▸ **REQUIRED WORK**
Exactly repeat the full listing that follows.

▸ **SUPPLIED INFORMATION**
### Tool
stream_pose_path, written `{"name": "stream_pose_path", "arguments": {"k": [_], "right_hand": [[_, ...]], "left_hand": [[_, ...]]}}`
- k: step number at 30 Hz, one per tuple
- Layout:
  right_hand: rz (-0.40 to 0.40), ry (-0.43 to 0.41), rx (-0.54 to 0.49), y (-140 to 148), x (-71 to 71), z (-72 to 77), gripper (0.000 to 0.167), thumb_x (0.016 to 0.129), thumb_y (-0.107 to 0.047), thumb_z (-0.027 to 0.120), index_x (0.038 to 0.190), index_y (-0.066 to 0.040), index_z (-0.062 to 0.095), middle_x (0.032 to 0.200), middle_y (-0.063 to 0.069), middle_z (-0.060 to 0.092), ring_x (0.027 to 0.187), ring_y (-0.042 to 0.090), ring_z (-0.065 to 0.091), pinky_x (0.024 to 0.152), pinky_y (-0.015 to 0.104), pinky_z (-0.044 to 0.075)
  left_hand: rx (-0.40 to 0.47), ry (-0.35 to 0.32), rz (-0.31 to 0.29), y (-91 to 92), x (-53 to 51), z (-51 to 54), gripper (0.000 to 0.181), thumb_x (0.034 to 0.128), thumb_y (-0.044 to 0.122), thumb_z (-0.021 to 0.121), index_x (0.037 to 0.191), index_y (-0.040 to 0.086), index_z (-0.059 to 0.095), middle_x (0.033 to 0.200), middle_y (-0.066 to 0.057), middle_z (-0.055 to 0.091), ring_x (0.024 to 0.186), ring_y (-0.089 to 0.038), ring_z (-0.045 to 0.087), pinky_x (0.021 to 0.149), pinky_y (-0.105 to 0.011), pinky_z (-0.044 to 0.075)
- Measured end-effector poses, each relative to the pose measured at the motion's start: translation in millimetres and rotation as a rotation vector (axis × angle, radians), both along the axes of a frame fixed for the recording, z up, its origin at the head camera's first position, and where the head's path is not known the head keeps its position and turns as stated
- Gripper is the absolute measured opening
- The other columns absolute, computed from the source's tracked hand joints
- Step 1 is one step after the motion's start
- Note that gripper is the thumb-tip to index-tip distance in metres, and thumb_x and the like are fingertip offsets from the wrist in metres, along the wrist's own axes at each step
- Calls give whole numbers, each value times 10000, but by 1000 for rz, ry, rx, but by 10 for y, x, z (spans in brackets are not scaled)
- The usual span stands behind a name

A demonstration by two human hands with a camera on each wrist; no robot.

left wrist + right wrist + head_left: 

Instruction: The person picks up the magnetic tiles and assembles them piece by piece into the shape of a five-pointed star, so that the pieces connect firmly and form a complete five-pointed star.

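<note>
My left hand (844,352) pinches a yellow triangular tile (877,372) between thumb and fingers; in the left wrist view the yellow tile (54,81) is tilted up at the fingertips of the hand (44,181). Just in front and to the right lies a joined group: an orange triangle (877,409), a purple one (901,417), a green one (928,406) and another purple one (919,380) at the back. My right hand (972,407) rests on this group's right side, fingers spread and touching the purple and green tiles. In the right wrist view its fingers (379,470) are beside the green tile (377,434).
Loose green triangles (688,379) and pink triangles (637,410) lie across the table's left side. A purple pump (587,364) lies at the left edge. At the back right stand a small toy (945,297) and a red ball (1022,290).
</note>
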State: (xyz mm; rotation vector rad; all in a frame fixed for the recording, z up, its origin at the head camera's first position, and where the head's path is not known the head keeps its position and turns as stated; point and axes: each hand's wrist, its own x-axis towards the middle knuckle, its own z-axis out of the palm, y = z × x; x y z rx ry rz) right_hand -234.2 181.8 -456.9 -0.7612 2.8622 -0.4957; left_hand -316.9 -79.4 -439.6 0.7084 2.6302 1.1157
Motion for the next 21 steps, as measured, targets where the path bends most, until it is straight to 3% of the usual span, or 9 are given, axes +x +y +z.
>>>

▸ **EXERCISE ANSWER**
### Tool
stream_pose_path, written `{"name": "stream_pose_path", "arguments": {"k": [_], "right_hand": [[_, ...]], "left_hand": [[_, ...]]}}`
- k: step number at 30 Hz, one per tuple
- Layout:
  right_hand: rz (-0.40 to 0.40), ry (-0.43 to 0.41), rx (-0.54 to 0.49), y (-140 to 148), x (-71 to 71), z (-72 to 77), gripper (0.000 to 0.167), thumb_x (0.016 to 0.129), thumb_y (-0.107 to 0.047), thumb_z (-0.027 to 0.120), index_x (0.038 to 0.190), index_y (-0.066 to 0.040), index_z (-0.062 to 0.095), middle_x (0.032 to 0.200), middle_y (-0.063 to 0.069), middle_z (-0.060 to 0.092), ring_x (0.027 to 0.187), ring_y (-0.042 to 0.090), ring_z (-0.065 to 0.091), pinky_x (0.024 to 0.152), pinky_y (-0.015 to 0.104), pinky_z (-0.044 to 0.075)
  left_hand: rx (-0.40 to 0.47), ry (-0.35 to 0.32), rz (-0.31 to 0.29), y (-91 to 92), x (-53 to 51), z (-51 to 54), gripper (0.000 to 0.181), thumb_x (0.034 to 0.128), thumb_y (-0.044 to 0.122), thumb_z (-0.021 to 0.121), index_x (0.037 to 0.191), index_y (-0.040 to 0.086), index_z (-0.059 to 0.095), middle_x (0.033 to 0.200), middle_y (-0.066 to 0.057), middle_z (-0.055 to 0.091), ring_x (0.024 to 0.186), ring_y (-0.089 to 0.038), ring_z (-0.045 to 0.087), pinky_x (0.021 to 0.149), pinky_y (-0.105 to 0.011), pinky_z (-0.044 to 0.075)
- Measured end-effector poses, each relative to the pose measured at the motion's start: translation in millimetres and rotation as a rotation vector (axis × angle, radians), both along the axes of a frame fixed for the recording, z up, its origin at the head camera's first position, and where the head's path is not known the head keeps its position and turns as stated
- Gripper is the absolute measured opening
- The other columns absolute, computed from the source's tracked hand joints
- Step 1 is one step after the motion's start
- Note that gripper is the thumb-tip to index-tip distance in metres, and thumb_x and the like are fingertip offsets from the wrist in metres, along the wrist's own axes at each step
- Calls give whole numbers, each value times 10000, but by 1000 for rz, ry, rx, but by 10 for y, x, z (spans in brackets are not scaled)
- The usual span stands behind a name

A demonstration by two human hands with a camera on each wrist; no robot.

left wrist + right wrist + head_left: 

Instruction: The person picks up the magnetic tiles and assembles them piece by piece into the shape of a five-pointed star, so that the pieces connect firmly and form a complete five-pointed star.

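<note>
My left hand (844,352) pinches a yellow triangular tile (877,372) between thumb and fingers; in the left wrist view the yellow tile (54,81) is tilted up at the fingertips of the hand (44,181). Just in front and to the right lies a joined group: an orange triangle (877,409), a purple one (901,417), a green one (928,406) and another purple one (919,380) at the back. My right hand (972,407) rests on this group's right side, fingers spread and touching the purple and green tiles. In the right wrist view its fingers (379,470) are beside the green tile (377,434).
Loose green triangles (688,379) and pink triangles (637,410) lie across the table's left side. A purple pump (587,364) lies at the left edge. At the back right stand a small toy (945,297) and a red ball (1022,290).
</note>
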State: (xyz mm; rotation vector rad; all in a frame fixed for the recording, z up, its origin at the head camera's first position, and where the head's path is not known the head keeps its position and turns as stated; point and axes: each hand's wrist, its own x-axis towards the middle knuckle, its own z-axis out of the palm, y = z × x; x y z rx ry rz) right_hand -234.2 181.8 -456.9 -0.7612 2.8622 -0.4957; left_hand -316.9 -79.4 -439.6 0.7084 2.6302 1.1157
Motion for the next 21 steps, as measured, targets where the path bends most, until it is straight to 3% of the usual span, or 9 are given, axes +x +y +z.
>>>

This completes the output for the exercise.